Font Size:  

“Theta. You knew all about us,” Evie said. “Why—”

“Don’t you get it? The rest of you got good powers. Memphis heals! Ling and Henry can help people in dreams. Isaiah and Evie can read the future and the past and figure stuff out. Me? All I can do is destroy.”

Isaiah sidled up to her. “You saved my life. Twice.”

Impulsively, Isaiah threw his arms around Theta, and she returned the hug, grateful for it.

“We can sort this out later. Right now we gotta figure out how to get these ghosts to go away,” Sam said. “Who’s got ideas?”

No one spoke.

“Don’t all jump in at once. Form an orderly line,” Sam said.

“Uncle Will said that ghosts used to be human, and that humans want things. The question is: What do these ghosts want?” Evie asked.

“They don’t want to be dead,” Henry offered. “They won’t accept the finality of death.”

“’Cause they been forgot,” Conor said. “They’re angry. That’s all they feel all the time. Angry and mean. They want youse to feel it, too.”

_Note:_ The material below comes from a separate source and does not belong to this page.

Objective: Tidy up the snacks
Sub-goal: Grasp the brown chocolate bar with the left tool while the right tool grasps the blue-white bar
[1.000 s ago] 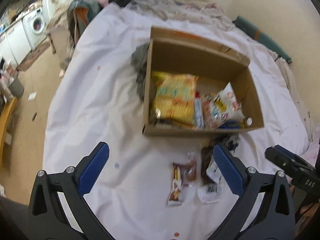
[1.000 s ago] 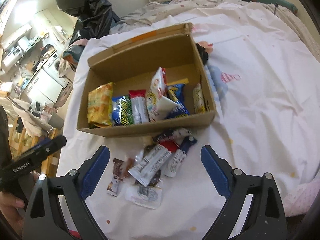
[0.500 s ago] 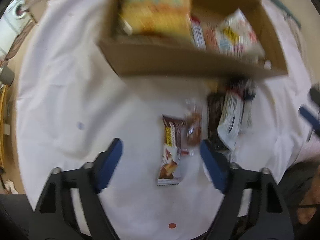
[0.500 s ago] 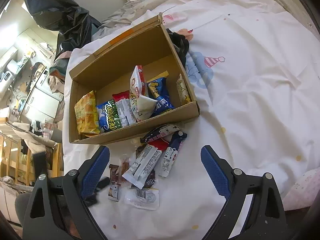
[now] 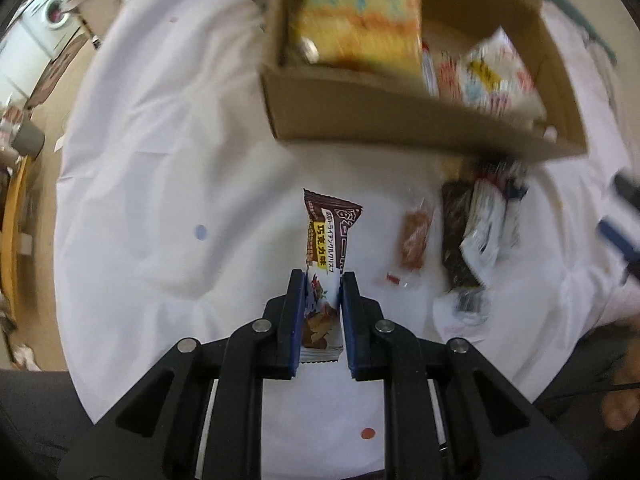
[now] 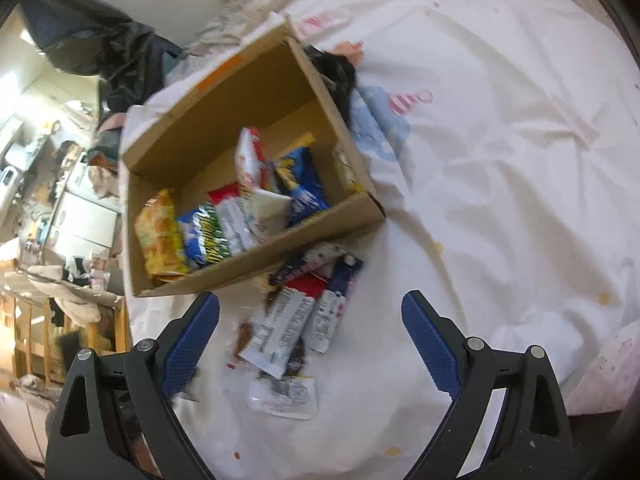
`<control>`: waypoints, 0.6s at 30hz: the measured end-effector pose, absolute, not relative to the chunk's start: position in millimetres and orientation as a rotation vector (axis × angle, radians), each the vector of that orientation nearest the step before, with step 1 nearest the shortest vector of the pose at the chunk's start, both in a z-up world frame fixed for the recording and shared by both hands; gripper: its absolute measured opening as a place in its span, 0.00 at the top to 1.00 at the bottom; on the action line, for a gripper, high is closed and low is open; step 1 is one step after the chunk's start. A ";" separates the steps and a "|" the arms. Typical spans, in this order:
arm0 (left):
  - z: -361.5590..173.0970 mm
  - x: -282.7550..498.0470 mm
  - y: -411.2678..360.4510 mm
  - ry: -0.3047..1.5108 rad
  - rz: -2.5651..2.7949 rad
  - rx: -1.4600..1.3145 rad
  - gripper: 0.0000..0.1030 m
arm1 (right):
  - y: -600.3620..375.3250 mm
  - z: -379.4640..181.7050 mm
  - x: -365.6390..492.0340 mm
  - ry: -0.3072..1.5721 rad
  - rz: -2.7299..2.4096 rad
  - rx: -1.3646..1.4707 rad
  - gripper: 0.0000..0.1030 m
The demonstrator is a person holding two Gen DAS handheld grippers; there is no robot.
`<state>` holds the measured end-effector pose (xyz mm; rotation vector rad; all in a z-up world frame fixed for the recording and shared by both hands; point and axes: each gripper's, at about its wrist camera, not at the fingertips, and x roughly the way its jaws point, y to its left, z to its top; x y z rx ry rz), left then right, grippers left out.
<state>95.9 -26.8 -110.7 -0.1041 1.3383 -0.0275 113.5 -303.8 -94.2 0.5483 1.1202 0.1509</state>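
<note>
Looking along the left jaws: the left gripper points steeply down at the bed's white sheet.
Left jaws: closed tight on the near end of a brown-and-white chocolate wafer bar, one blue pad on each side of the wrapper; the bar's far end sticks out toward the box.
Cardboard box: on the sheet beyond the bar, blurred; a yellow snack bag lies at its left end and a white packet at its right.
Loose snacks: a small orange packet lies just right of the bar, apart from it; a dark bar and a white wrapper are piled further right, near the box's front wall.
Right edge: a blue-and-black part of the other tool shows, too blurred to read.

Right wrist view: the right gripper hangs over the sheet in front of the box.
Right jaws: spread wide, holding nothing.
Between the pads: a pile of loose snack wrappers on the sheet, touching the box's front wall.
Box contents: a yellow bag at the left end, then a blue-and-green packet, white packets and a blue bag toward the right.
Bed surroundings: a black garment lies behind the box's far right corner.
</note>
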 end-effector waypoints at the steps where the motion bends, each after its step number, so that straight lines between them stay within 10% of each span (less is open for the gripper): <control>1: -104.2 95.3 -23.4 1.320 -0.018 -0.126 0.86 | -304.1 -99.5 115.0 1.144 0.139 0.551 0.09; 11: -88.1 96.2 -15.5 1.306 -0.030 -0.194 0.86 | -282.0 -152.0 146.3 1.344 0.096 0.533 0.47; 18: -93.3 105.7 -14.5 1.311 -0.021 -0.213 0.86 | -251.1 -165.8 160.5 1.397 0.084 0.386 0.53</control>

“So… they’re bullies,” Sam said.

“They’re a mob,” Memphis said. “How do you stop a mob?”

“With a lot of guns and things that blow other things up?” Sam said.

“Not for long,” Evie said. “And anyway, it won’t work on ghosts. They’re already dead, remember?”

Memphis tapped his finger against his lips and stared out the window at the night. “The Forgotten. The Forgotten,” he muttered.

“Uh, Memphis? You going ghost on us?” Sam asked.

Memphis turned away from the window and faced the others. He folded his arms across his chest and nodded, as if he were having a private conversation with himself. “Conor just said the ghosts are angry. That they’ve been forgotten.” A thought was fighting to take shape in Memphis’s head. He was thinking of the 135th Street library. All those books, all those stories waiting to be discovered. Stories that needed telling. “Will says that we have to see them ghost by ghost. We need to break up the mob. Draw the ghosts out.”

“How do we do that?” Evie asked. “There are hundreds of them!”

“We get them to talk,” Memphis said. “We let them know we’re listening.”

Sam snorted. “Did you see what they did to that doctor with the ax? What they did to the nurses? They don’t wanna talk; they wanna invade. Take over. They wanna hurt us.”

“I wish we’d had more training with Sister Walker,” Ling said. “We don’t know what we’re doing.”

“I don’t think they knew what they were doing, either,” Theta said, popping her chewing gum.

“Look,” Sam said, rubbing the bridge of his nose. “I’m just saying, what do we do if they decide to climb inside any of us and take us for a bad ride? What if, while we’re listening to their spooky bedtime stories, the Forgotten get us to act on our worst fears and”—Sam glanced at Evie—“hidden impulses.”

“Yeah. How will we know if it’s us or a ghost?” Isaiah asked.

“Preferably before we start eating each other’s faces,” Henry said. “‘Oh, pardon me, I thought you were my pal, Ling. But now that you’re trying to eat my face, I can see I was wrong about that!’”

Ling grimaced. “If I were going to eat a face, it would not be yours.”

“I’ll have you know my face is quite edible,” Henry insisted.

“Anybody in this asylum could be infected. Anybody could be somebody other than who they claim to be,” Theta said. “You can’t be sure that a friend is a friend.”

“So what now?” Evie asked.

“Seems like whatever we do, we’ve got to take the fight to the source. To the potter’s fields,” Henry said.